Under Mudra initiative the government has build a corpus of 10,000 crore ($1.6 billion) to support the Startups however only 10% of the total amount has been released so far. CR Chaudhary, minister of state for commerce and industry in an statement to the Parliament stated that “Rs 605.7 crore has been committed by SIDBI [Small Industries Development Bank of India] and Rs 90.62 crore disbursed to 17 Alternative Investment funds, who in turn have invested Rs 337.02 crore in 75 startups,” uptill Dec, 2017.

Apart from the funding the government has recognised over 5,350 startups in India and only a handful of 74 Startups have availed the tax exemptions in India.  Out of the total Startups which have been recognised in India, Mumbai claims 1079, followed by Bengaluru with a count of 853 Startups and finally Delhi NCR with 748 Startups.

Well the number and the Startup distribution says all. Under the mission statement of Shri Narendra Modi, Startup have to start up in smaller cities, towns to be able to get to its real shape and fervour.
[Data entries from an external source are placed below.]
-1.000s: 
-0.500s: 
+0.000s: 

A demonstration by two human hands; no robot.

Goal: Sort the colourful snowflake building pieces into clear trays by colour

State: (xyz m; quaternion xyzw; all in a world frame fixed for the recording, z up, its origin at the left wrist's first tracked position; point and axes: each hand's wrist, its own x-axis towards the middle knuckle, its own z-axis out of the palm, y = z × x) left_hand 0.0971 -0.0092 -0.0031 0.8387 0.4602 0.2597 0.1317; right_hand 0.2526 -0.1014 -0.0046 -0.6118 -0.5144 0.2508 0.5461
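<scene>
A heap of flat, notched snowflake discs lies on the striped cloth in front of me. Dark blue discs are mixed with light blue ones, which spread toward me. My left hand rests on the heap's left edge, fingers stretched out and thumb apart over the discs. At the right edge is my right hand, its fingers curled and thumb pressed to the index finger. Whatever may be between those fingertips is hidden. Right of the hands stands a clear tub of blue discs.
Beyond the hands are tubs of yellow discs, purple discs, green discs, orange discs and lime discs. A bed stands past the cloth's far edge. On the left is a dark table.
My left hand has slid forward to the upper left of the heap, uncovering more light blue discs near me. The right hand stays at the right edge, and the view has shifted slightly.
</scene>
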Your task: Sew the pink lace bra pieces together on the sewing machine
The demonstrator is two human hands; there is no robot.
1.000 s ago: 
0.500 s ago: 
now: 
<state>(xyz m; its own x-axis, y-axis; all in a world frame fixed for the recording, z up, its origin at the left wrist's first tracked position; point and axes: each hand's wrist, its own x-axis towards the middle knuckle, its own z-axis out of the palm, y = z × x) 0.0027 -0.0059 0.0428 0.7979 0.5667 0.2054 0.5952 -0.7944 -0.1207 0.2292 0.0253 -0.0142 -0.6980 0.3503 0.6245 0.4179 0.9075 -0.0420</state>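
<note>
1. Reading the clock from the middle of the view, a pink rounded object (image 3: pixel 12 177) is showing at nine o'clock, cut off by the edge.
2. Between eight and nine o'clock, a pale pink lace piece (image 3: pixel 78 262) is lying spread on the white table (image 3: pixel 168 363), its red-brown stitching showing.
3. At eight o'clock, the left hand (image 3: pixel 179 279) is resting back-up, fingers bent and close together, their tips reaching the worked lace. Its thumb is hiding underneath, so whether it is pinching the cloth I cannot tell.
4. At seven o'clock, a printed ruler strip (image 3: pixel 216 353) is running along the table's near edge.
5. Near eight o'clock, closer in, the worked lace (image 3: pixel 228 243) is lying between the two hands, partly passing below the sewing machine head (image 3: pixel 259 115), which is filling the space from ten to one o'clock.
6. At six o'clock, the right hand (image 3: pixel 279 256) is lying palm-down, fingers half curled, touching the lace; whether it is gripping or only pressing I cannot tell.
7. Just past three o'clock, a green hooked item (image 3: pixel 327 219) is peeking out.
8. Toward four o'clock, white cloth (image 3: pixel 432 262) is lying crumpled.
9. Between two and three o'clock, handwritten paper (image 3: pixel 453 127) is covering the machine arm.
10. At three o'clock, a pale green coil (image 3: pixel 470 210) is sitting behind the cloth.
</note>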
With the population of 1.3 Bn people 5350 is an extremely small number and not to mention that these numbers come from some of the leading cities in India.

Hence India is still to see the dawn of Startups in India and there has to be a collective efforts from public as well as private sector to promote and foster Entrepreneurship in India.


Does lesser investments translate to greater maturity levels in Indian Entrepreneurs.

So far with the developments in the investment area of Starups it seems that the Startup community is undergoing a phase of auto-correction and eventually will come up with better and sustainable products. Some of the Startups which seemed to had lesser chances of survival i.e Snapdeal sustained through sheer efforts of the founders. On the other hand leaders such as Flipkart which were playing over heavy discount cycle clubbed with at par customer service saw a great upsurge on collaborations over technology, as Technology brings overlap of industry segments. And above all Active Consumer-base continues to remain the king.

 So, it could be summed up as under.

  • If your product and idea resonate with investors idea of scale and growth, investment doesn’t seem to be an issue. Examples are Flipkart, Byjus and Acko General Insurance.
  • Gone are the days when as a founder you can claim seed capital basis Idea. Your MVP (Minimum viable product) has to be live and fetching progressive numbers for the investors to get on with the driving seat with you!
  • Consolidation seems to bring in more confusions in the market. It has its own advantages and disadvantages. However, the end consumer will be benefitted. So far the Market is Softbank & Alibaba vs Amazon vs Google
  • Some early on segments such as Auto-commerce, Co-Working Space, Online Groceries & Hyperlocal services are on the growth spree. They are yet to taste the glamour of Ecommerce and Fintech companies though.